Private financial institutions must rethink their approach to managing stranded asset risks. The current narrative on quantifying fossil fuel sector exposures within a limited scope of financial portfolios (mostly loans) largely underestimates potential stranding losses. As the low-carbon transition impacts all economic sectors, private financial institutions (FIs) must consider material transition-driven stranding risks within their overall transition risk management framework using a ‘whole of economy' lens. Traditional risk management approaches are ill-suited to the methodological and quantification challenges of transition-driven stranding risks, so a flexible, dynamic, forward-looking approach is necessary.

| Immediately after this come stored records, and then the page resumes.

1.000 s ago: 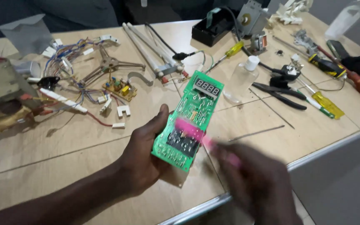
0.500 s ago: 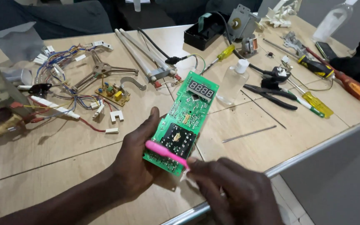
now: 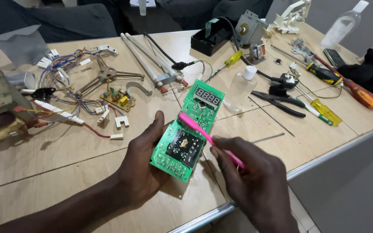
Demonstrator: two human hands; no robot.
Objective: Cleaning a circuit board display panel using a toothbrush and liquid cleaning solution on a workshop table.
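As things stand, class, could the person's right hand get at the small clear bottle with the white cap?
Probably yes: the right hand holds a pink brush, but bare tabletop lies between it and the clear bottle.

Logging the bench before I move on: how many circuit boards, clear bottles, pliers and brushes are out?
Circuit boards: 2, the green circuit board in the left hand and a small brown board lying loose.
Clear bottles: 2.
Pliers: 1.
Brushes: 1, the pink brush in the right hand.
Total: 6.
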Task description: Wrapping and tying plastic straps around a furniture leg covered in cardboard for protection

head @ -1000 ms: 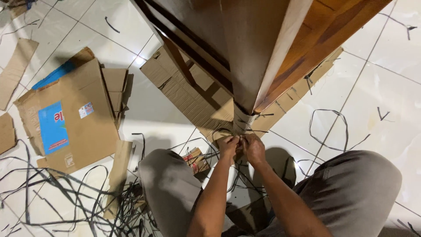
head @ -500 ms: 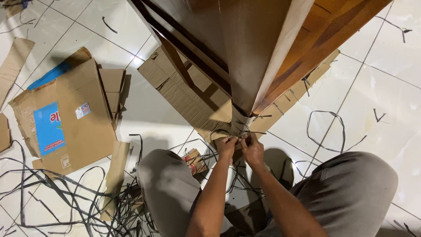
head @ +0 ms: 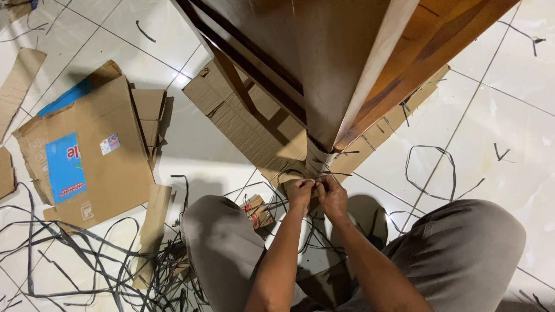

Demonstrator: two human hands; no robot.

Strong, incentivising public policy coordinated with financial regulatory and supervisory impetus is necessary to preemptively identify, monitor and manage stranding losses on ‘assets-at-risk' (i.e., potential stranded assets). The European Central Bank (ECB) finds that 40% of the total loan portfolio of euro area banks is exposed to energy-intensive sectors 1 , making them vulnerable to transition risks, including stranding. It is time for an urgent reframing of the stranded asset narrative to avoid significant financial losses (endangering financial stability) and direct orderly transition finance flows to retire or transform assetsat-risk before they become fully stranded.